Genius game. One of my favorite parts of its development story is that it grew out of a testing platform for valve's physics engine.
You can tell.
It has the feel of a 'developer's playground'. also, the dark, sick sense of humor of a bored coder.
I have recently learned it 'gets weird' near the end. I'm paused in chamber 18. I would rather do like 100 more 'mini puzzles' before having to deal with the 'boss level' stuff.
OMG!!
You have it finish it.
You get the awesome AI spheres and of course the song at the end.
THE CAKE IS REAL!!
Just you know...it isn't cake...just a really great ending.
+ 1 fish shaped cracker
Portal is a brilliant game which makes anyone feel smart no matter how dumb they are.
For example I finished the game and you know how stupid I am.
But yeah the tasks seem so impossible and really make you feel like a genius when figure them out.
Really great design work.
Anyway, it definitely happened by the time Leisure Suit Larry brought crude graphics and clever plotting about a hopeless horndog to the personal computer
Err...
Pretty sure the controversy started with Death Race.
en.wikipedia.org/wiki/Death_Race_(video_game)
Which was a controversy a decade before Leisure Suit Larry.
I remember playing that as a kid in a VFW in San Diego. I spent a lot of time in bars growing up because my mom would send me along with my dad whenever he went out drinking. This cunning plan backfired spectacularly; instead of my dad behaving respectably, I got to hang out with a wide variety of drunkards, hookers, and other low-life ne'er-do-wells at a very tender age. This may be why I turned into a libertarian woman...

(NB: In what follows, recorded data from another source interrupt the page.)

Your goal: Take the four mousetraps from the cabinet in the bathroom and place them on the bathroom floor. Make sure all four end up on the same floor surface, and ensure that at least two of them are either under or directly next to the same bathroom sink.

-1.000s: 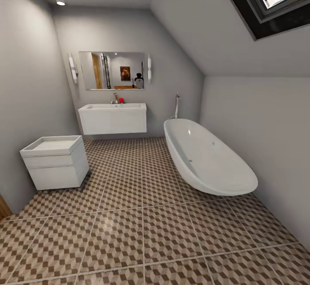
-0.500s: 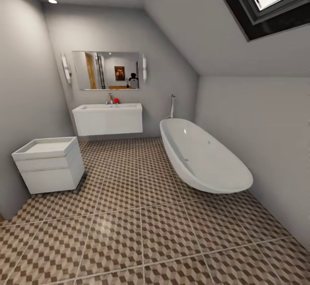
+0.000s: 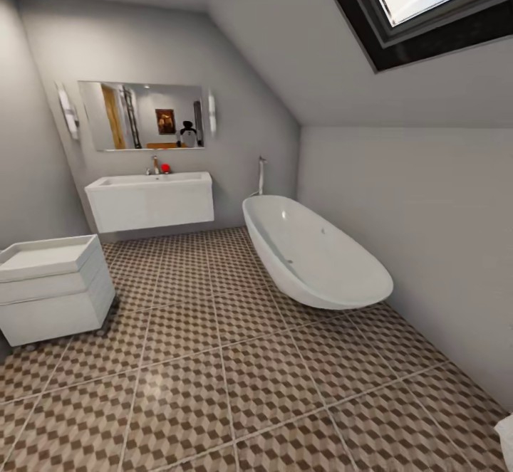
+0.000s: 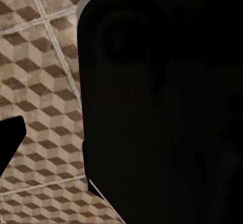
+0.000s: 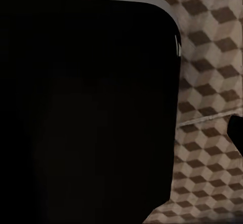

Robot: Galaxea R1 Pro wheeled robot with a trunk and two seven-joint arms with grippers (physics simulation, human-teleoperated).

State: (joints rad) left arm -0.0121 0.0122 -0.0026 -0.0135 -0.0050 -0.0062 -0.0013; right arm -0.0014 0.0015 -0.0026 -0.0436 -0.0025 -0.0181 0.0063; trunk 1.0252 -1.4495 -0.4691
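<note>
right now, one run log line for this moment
phase: in transit | view: bathroom floor, wall sink, bathtub | mousetraps: unseen | jaws: unseen

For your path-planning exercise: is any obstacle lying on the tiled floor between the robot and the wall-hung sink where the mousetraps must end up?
Nothing visible does. The bathroom floor runs bare to the wall-hung sink; the white drawer unit and the bathtub flank that path.

White bathtub [image 3: 313, 258], wall-hung basin [image 3: 149, 198], mirror [image 3: 142, 114]
</note>
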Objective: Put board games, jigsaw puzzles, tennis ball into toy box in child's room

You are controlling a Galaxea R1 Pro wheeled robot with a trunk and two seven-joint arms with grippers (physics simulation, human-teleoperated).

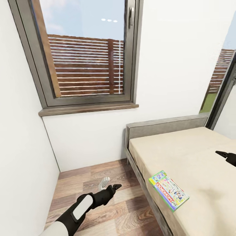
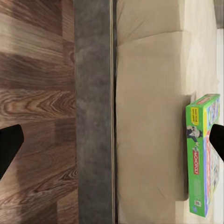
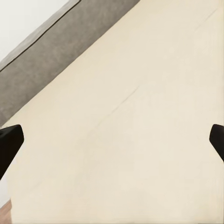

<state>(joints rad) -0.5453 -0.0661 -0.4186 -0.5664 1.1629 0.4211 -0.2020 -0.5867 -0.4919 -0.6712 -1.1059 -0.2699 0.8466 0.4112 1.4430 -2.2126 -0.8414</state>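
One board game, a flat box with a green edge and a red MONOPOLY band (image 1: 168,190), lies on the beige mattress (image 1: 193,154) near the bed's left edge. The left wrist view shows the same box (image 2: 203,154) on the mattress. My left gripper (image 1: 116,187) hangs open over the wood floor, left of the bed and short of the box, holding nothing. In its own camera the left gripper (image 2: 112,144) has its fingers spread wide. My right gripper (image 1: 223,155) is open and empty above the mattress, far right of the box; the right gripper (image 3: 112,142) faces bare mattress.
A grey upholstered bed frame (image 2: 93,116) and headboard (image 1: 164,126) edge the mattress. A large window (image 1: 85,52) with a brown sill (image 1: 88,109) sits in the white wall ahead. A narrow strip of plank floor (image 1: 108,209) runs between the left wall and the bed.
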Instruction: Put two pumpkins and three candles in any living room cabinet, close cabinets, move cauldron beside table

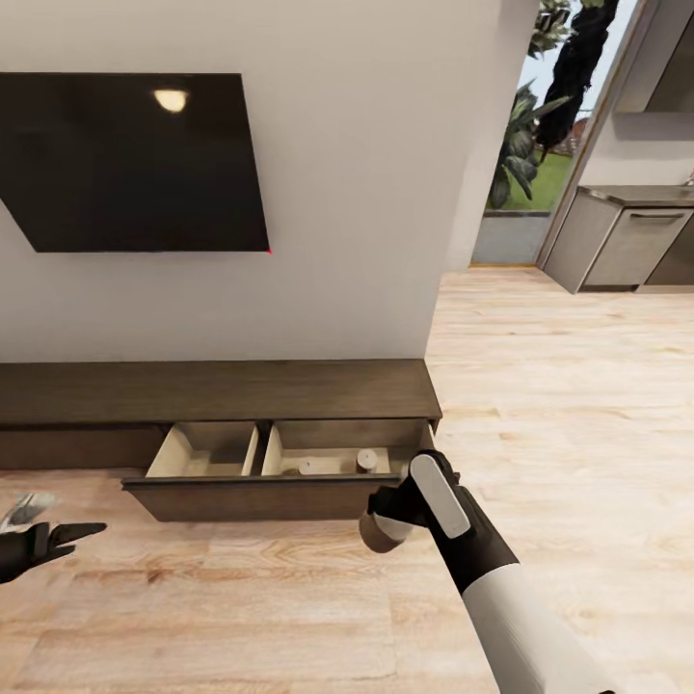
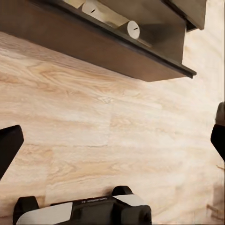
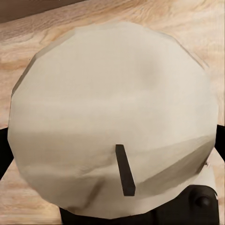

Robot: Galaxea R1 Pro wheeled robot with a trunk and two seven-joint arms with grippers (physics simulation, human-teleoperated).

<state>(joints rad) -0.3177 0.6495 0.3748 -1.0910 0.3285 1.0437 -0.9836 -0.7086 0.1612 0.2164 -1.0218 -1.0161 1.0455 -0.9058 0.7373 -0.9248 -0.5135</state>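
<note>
Held candle clamped in right gripper, low over the wood floor, just in front of the open drawer at its right end; roughly 5 o'clock from drawer centre. Right wrist view: flat pale top of same candle close up, dark wick visible, black fingers at both sides pressed on it.

Two more candles in right-hand compartment of drawer: one upright at 3 o'clock end, one lying on its side just beside it toward the divider. Same pair seen in left wrist view. Left compartment interior pale beige.

Drawer pulled out from long dark cabinet set against white wall; black TV at 12 o'clock above.

Left gripper at 9 o'clock, well apart from cabinet, jaws wide, holding nothing.
</note>
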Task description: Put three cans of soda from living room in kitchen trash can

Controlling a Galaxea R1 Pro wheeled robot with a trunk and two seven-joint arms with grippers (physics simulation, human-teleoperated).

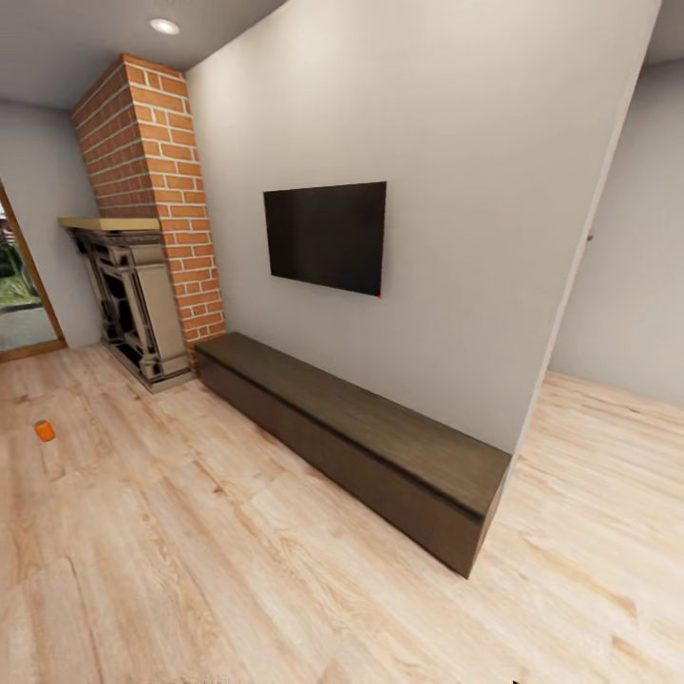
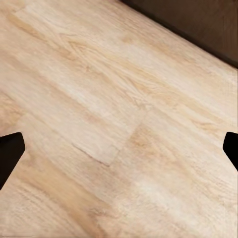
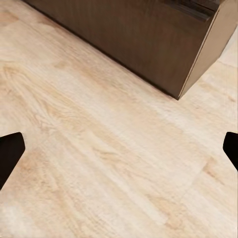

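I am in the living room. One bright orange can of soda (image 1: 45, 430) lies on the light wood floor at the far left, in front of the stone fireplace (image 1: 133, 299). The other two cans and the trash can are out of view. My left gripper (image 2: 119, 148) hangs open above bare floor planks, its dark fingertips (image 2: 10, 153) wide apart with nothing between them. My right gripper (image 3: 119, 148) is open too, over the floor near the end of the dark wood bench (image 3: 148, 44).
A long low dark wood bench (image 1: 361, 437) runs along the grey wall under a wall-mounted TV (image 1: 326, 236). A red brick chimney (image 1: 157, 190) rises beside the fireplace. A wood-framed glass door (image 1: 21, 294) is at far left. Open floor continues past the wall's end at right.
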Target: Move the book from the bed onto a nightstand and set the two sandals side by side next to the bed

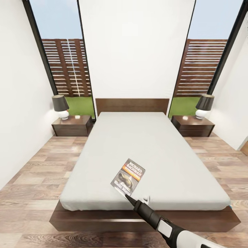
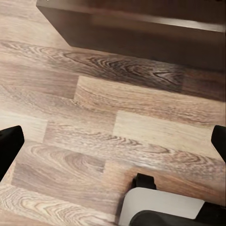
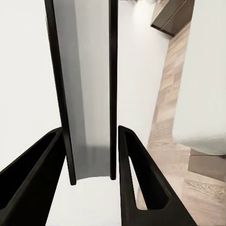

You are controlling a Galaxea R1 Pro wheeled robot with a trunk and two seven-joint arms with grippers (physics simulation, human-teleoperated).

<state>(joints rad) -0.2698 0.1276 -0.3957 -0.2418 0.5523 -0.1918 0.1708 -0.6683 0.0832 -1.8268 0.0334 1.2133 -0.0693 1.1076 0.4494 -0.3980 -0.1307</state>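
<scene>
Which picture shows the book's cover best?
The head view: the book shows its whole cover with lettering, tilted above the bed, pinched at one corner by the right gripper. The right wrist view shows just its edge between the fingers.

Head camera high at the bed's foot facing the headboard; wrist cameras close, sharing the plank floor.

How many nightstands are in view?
2: one nightstand at the left of the bed by the headboard, one at the right, each with a lamp on top.
</scene>
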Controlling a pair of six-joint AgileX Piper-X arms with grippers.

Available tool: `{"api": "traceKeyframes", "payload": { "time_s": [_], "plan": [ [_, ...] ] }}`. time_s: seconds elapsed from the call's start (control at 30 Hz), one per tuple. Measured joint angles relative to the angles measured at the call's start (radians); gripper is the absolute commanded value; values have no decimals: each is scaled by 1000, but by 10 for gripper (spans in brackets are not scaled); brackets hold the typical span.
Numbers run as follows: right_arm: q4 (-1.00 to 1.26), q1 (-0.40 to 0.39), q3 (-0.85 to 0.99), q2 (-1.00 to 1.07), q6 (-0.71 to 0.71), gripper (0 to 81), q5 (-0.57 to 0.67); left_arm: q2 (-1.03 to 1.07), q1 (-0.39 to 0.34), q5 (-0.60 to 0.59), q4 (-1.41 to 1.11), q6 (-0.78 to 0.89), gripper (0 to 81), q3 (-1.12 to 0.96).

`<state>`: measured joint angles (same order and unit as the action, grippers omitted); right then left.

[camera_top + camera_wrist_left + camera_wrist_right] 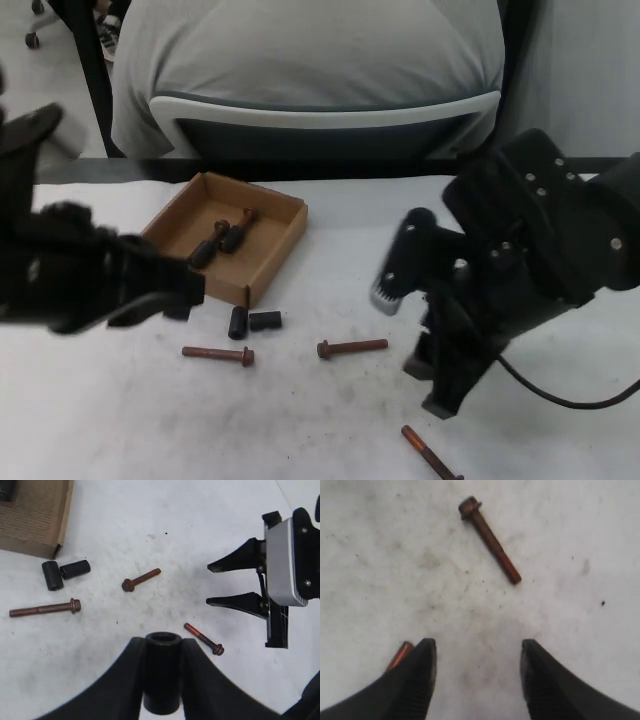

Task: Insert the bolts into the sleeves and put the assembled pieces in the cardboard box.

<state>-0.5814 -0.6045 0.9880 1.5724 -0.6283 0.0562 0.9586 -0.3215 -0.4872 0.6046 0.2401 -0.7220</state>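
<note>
My left gripper (162, 647) is shut on a black sleeve (162, 680), held upright with its bore facing the camera; the arm hangs at the bench's left (150, 285). My right gripper (477, 667) stands open above the bench, also seen as the right gripper (210, 584) in the left wrist view. A rusty bolt (490, 540) lies beyond its fingers, and a second bolt's tip (400, 656) peeks out beside one finger. Three bolts (218, 353) (352, 347) (430, 452) lie loose. Two spare sleeves (250, 321) rest by the cardboard box (275, 250), which holds two assembled pieces (222, 240).
The right arm's body (530, 250) rises over the bench's right side, with a cable (560, 398) trailing from it. A chair with a seated person (310, 70) stands behind the far edge.
</note>
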Motion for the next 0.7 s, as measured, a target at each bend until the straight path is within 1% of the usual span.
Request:
{"api": "traceKeyframes", "payload": {
  "time_s": [0.13,0.33,0.47,0.57,0.7],
  "plan": [
    [53,-37,4,17,-84,483,-42,-115,-9,-35,0,20,8,58],
    [39,-39,31,82,-110,478,-95,-243,-21,-54,-22,8,8,137],
    [2,-39,111,165,-141,430,-125,-332,-24,-54,-87,-27,8,208],
    [0,-39,134,180,-154,430,-126,-430,-23,-54,-141,-44,8,254],
    [-21,-39,211,223,-183,430,-129,-539,-23,-59,-161,-58,8,292]
  ]
}}
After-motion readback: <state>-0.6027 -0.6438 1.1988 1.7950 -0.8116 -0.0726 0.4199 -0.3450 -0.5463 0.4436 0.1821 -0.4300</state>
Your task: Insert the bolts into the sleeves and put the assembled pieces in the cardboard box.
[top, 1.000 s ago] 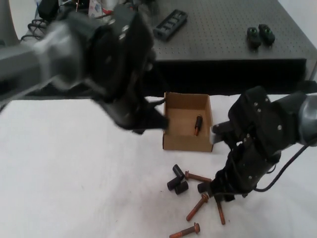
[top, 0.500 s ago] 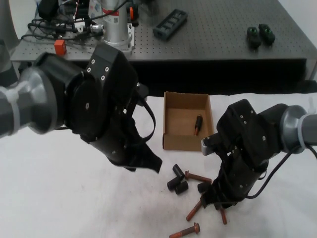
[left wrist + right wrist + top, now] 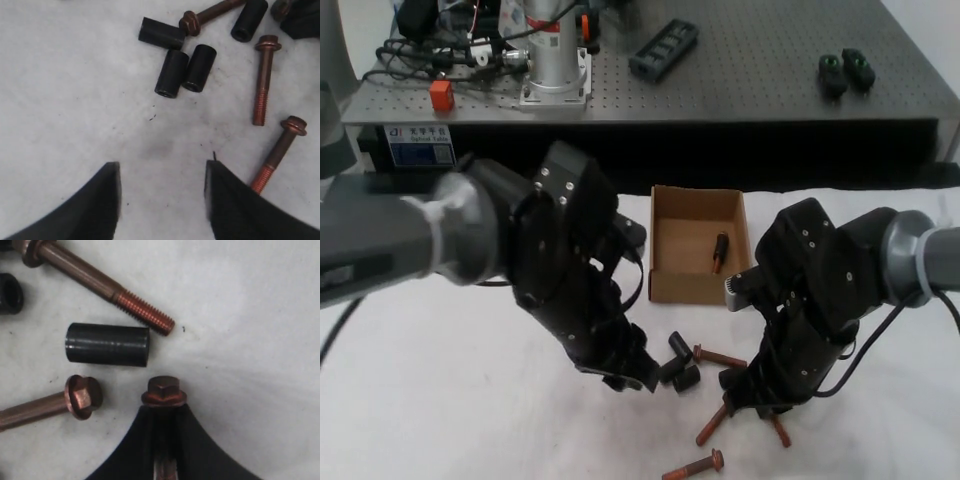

I played it at an RV park when my parents took me and my bros on a road trip across America. I think we were in Missouri or something. I was super young.
I remember my mom talking about how controversial it was while she watched us play it.
No idea why I turned into a libertarian woman.
"No idea why I turned into a libertarian woman"
brainwashing and sex-change surgery! 'not remembering it' is a sign of a job well done.